In an OSGi environment, every service can be considered to have an undetermined lifetime - it can be stopped/unregistered at any moment. When the service is optional, then ensure the holder of a reference to a service gets notified when the service is no longer available, so the reference can be set to null or equivalent. When the service is mandatory, possible solutions are:

  • Use a proxy so that a valid instance will be looked up when needed (or service will fail). Blueprint does this automatically, and DM can be configured to do this if desired (see temporal dependency).
  • Inject a service locator of some kind which fetches the relevant service when needed; however in the case of a mandatory service, this then has the potential to fail in a similar way to the proxy approach; in OSGi the elegant way to handle code that is missing its mandatory services is to deregister the code so that it is not callable in the first place.
  • Make the holder itself a service, and link the lifetimes of the holder and holdee so that when the referenced service is unregistered, the holder service is also unregistered (becomes unavailable for use); OSGi-aware dependency injection frameworks such as DS or DM are designed for this. Note that this can trigger cascades of service deregistrations.

This is really just another way of rephrasing the statement in section Traditional Dependency Injection Framework Assumptions: standard DI frameworks don’t understand OSGi.

Note that if you use some kind of service locator to look up an OSGi service, then you need to make sure the service reference is released later. Using a Java 8 lambda expression (as a callback to a method that acquires/releases the service) would be an elegant way to do this.

And remember that this applies to objects that hold a reference to a service for a long time; if an object is created, used, and then discarded within a short time-period (eg one “transaction”) then it might be acceptable for it to hold a direct reference to a service.

Summary

A DI framework for OSGi really should have an event driven design, to match OSGi itself. Traditional DI frameworks don’t do that at all. Proxy-based solutions such as Blueprint and Peaberry try to hide event-related behaviour behind the proxies but are only partially successful. Declarative-services, Felix Dependency Manager and iPojo are fully event-aware.

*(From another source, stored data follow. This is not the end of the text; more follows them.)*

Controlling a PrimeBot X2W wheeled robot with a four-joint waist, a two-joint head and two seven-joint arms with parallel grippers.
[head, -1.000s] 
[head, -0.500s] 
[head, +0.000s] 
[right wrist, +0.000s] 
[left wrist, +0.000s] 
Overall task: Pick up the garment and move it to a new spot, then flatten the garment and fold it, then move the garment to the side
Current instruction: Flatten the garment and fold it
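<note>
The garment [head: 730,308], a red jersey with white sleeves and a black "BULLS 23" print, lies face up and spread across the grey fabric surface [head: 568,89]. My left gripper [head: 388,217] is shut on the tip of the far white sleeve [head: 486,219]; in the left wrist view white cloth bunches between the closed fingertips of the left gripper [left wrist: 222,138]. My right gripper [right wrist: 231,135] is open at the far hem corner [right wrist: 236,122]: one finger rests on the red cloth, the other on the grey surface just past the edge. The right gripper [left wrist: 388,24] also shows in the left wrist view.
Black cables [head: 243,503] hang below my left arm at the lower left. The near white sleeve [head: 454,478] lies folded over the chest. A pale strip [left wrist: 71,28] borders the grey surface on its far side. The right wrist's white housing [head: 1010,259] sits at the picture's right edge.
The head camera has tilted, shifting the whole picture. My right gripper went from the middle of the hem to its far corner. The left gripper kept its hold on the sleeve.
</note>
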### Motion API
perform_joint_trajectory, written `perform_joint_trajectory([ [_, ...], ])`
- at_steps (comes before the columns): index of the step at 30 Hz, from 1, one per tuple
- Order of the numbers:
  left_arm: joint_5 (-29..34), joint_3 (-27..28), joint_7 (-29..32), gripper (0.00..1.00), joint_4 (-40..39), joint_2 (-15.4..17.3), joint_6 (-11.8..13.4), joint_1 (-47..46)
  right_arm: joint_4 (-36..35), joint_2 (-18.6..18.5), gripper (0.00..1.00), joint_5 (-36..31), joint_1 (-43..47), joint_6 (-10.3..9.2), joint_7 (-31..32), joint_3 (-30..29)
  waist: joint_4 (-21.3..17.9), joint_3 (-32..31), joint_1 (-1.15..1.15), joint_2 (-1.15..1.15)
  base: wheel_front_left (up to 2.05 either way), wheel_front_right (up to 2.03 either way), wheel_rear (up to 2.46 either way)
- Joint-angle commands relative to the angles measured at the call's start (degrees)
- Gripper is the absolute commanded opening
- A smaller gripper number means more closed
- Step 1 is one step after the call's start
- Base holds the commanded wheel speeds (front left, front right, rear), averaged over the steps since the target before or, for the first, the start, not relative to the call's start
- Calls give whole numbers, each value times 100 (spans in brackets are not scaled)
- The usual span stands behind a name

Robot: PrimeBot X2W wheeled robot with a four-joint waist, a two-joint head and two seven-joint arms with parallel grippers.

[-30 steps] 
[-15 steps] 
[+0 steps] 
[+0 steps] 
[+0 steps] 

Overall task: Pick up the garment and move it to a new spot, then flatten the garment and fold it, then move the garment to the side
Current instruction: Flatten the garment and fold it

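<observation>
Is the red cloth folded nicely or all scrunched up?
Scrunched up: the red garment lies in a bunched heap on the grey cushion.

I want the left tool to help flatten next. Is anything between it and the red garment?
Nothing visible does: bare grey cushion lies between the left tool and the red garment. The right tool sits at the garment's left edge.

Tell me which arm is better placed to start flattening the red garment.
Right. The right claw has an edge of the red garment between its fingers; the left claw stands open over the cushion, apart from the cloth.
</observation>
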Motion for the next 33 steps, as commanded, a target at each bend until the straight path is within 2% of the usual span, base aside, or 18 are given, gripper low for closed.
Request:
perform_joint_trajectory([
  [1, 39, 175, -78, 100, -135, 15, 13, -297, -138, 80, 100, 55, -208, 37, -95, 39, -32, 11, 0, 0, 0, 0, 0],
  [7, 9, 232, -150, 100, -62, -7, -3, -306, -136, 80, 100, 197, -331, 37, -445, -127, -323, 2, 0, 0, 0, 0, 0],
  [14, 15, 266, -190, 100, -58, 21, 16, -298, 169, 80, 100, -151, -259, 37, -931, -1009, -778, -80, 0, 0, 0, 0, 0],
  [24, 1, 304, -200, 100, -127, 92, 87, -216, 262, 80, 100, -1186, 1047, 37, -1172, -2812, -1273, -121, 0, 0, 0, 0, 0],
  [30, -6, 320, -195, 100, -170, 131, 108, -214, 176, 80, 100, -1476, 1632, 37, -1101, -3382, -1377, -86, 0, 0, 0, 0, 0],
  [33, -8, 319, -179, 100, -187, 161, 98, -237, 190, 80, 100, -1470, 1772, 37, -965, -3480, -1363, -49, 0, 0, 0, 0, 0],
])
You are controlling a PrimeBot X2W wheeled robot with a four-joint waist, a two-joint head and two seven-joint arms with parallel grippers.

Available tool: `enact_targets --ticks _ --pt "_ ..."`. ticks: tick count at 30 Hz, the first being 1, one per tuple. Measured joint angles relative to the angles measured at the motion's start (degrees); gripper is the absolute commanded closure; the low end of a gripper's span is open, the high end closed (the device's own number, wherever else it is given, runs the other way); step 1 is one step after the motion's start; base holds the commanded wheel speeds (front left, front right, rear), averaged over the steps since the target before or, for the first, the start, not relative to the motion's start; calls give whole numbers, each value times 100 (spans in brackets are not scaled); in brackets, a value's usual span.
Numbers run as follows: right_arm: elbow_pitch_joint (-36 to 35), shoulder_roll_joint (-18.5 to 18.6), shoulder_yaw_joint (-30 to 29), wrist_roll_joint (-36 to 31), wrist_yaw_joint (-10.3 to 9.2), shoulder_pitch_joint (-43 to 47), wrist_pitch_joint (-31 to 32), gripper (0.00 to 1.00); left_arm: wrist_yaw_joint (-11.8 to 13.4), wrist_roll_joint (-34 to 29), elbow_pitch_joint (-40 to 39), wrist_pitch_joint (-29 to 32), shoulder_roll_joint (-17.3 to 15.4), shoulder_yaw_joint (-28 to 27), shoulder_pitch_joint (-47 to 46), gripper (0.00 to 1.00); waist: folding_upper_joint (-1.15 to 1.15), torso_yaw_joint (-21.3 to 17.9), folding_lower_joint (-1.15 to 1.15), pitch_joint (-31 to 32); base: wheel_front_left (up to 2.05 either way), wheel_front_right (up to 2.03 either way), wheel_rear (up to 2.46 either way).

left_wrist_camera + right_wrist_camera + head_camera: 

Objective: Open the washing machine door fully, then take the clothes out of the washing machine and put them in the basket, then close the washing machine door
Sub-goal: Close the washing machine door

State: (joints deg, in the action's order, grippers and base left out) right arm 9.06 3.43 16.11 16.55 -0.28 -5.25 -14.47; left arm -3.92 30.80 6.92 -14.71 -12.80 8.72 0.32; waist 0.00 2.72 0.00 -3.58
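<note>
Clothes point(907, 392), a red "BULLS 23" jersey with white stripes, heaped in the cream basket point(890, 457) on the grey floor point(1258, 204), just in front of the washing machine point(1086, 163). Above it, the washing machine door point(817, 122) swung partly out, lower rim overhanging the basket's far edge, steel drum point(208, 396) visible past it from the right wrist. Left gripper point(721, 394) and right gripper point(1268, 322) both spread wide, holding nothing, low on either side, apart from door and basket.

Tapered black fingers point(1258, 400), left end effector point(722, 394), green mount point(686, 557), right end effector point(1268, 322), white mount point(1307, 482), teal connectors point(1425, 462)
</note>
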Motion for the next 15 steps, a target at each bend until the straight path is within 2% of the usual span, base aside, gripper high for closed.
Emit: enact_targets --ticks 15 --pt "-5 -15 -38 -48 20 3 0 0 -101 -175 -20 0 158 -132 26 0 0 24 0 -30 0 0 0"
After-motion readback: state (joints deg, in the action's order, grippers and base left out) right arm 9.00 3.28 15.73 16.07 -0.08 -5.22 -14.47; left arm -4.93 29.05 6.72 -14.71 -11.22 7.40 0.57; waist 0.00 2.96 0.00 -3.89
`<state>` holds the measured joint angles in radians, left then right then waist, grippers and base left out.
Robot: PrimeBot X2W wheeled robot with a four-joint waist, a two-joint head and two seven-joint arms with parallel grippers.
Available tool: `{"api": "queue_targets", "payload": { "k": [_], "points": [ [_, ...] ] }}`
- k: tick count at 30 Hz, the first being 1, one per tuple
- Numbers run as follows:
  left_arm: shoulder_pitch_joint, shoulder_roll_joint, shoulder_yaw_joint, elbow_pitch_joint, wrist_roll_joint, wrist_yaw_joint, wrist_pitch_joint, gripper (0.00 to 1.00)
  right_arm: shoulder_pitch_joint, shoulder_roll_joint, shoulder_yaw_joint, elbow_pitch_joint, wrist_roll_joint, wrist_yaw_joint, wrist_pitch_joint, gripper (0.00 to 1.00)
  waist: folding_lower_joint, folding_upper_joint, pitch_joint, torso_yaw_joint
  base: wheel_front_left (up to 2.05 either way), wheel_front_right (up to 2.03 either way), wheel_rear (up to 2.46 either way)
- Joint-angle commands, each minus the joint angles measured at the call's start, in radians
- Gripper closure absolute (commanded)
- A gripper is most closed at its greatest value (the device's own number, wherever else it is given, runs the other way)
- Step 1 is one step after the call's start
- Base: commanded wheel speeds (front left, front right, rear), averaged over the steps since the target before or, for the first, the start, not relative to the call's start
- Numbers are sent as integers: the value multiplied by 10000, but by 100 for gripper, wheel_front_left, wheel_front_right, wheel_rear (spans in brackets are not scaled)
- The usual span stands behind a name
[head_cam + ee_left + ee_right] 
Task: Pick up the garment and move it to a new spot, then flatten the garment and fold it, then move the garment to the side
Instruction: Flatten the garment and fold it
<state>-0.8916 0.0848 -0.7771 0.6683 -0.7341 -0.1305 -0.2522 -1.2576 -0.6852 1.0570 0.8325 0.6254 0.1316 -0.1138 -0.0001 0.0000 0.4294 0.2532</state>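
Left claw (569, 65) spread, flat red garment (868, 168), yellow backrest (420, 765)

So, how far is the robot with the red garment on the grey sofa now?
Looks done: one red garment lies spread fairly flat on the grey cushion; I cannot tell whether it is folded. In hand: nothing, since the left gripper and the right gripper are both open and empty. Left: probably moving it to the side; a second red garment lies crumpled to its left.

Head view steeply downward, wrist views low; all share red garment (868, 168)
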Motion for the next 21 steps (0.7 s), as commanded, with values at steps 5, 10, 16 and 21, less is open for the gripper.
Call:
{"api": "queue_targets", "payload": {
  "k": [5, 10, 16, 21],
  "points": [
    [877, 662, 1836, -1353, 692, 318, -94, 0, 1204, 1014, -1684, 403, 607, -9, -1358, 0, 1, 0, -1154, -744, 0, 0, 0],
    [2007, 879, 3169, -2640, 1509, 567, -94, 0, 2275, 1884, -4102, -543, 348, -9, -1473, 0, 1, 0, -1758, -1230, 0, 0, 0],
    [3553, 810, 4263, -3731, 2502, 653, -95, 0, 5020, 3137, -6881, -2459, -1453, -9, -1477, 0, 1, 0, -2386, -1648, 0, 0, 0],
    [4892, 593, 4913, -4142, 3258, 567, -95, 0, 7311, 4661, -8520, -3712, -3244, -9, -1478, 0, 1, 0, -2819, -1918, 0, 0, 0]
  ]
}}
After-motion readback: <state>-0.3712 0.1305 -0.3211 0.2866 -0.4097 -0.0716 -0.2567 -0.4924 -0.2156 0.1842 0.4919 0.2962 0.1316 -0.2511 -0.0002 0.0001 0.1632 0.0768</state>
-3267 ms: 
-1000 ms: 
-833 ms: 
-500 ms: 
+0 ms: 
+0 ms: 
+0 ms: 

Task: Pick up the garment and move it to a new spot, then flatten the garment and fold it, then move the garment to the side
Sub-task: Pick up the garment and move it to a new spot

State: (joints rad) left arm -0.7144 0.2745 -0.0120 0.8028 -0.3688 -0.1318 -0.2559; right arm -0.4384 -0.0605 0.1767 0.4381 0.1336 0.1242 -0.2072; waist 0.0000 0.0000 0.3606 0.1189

The event-driven DI frameworks require all objects which can be injected to be managed by a “service registry”. Sadly, DS and DM support only a single global service registry, which isn’t really an appropriate place to manage objects that are intended to be used only within the bundle that registered them. Nevertheless, as long as they are registered as a type which is private to the bundle, this is acceptable. Adding support for bundle-private service registries (to DM at least) seems feasable. iPojo does support bundle-private registries, although the syntax is somewhat clumsy.

My personal preference is Felix Dependency Manager. When “lazy loading” of bundles is not important then I would recommend using DM via its Java API - otherwise use the annotation/xml-config approach.